For centuries, Candlemas has marked the end of the Christmas season, when Christians superstitiously purified their houses of holly, berries and mistletoe. Robert Herrick, in his “Ceremonies for Candlemas Eve” urges,
Down with the rosemary and bays
Down with the mistletoe
Instead of holly, now up-raise
The greener box (for show).
The holly hitherto did sway
Let box now domineer
Until the dancing Easter day
Or Easter's eve appear.
Folk belief further identified natural phenomena associated with Brigid’s Day and Candlemas. For example, it was commonly held that birds mated on Candlemas. Seeing a lark on St. Brigid’s Day was taken as a good omen of spring. Likewise, country folk gathered the earliest flowers to bloom in late winter, often peeking through the snow cover, especially the snowdrop, which was called the Purification Flower, the Candlemas Bell, or the Fair Maid of February. Full of milky white juice, dandelions were also associated with Brigid’s Day.

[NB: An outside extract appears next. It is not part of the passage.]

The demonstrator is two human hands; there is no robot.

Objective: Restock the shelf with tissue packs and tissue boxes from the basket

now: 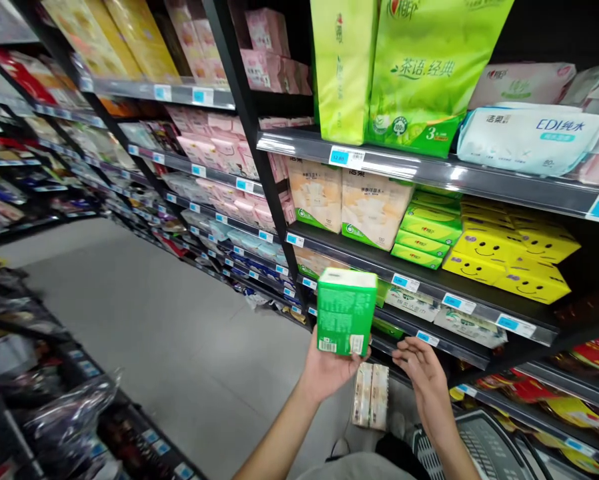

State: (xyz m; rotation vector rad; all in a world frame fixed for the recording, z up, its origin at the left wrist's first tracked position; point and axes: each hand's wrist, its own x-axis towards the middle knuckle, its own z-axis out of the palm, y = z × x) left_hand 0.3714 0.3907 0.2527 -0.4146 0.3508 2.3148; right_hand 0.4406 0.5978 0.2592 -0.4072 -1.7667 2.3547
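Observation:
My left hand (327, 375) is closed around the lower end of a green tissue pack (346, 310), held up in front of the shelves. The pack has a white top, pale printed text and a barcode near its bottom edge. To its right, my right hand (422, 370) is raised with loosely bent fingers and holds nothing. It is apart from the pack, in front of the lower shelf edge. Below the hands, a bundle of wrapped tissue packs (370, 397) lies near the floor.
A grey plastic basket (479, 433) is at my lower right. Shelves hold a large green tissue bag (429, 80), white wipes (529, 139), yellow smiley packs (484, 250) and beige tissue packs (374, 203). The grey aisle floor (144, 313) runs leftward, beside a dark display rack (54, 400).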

As the golden crepe resembles the sun, pancakes were a traditional Candlemas food, especially in France, where they are known as Crêpes de la Chandeleur. This may also harken back to an ancient Roman custom of burning meal-cakes, a pancake-like bread prepared by the Vestal Virgins, on February 15th in honor of Lupercus, the patron deity of shepherds and their flocks.
So welcome the lengthening days and learn more about the back-to-back midwinter feasts of Brigit’s Day and Candlemas at Historic New Bridge Landing, 1201-1209 Main Street, River Edge, NJ 07661 from 1 to 5 P.M. on Sunday, January 27, 2013. Suggested donations: $7 per adult, $5 per child, BCHS members, free. For info, visit: http://www.bergencountyhistory.org
Accomplished harpist Ardis A. Cavin, an adjunct professor at Bergen Community College, will give a 45-minute performance of Irish ballads on Celtic harp in the Steuben House at 1:30 p.m. and 3 p.m. She was recently featured in a Channel 13 program, “Ballads from Britain.”
Candle making will be demonstrated at the Out Kitchen. A special exhibit of antique lighting devices, ranging from a 2,000-year-old oil lamp to examples of the earliest light bulbs, will be displayed in the Dwelling Room of the Steuben House. Throughout the afternoon, an à la carte menu of seasonal treats, including crepes, mashed potatoes, soda bread and hot cider will be available in the Campbell-Christie House, a restored 18th-century tavern. The Gift Shop will sell handmade Brigid’s Crosses, which Donal O'Riordain, of County Cork, Ireland, weaves from fresh rushes cut from the lakeshore. He learned this ancient folk craft from his grandmother, who made the Crosses as far back as the 1940s. She passed away in 1994, aged 87 years.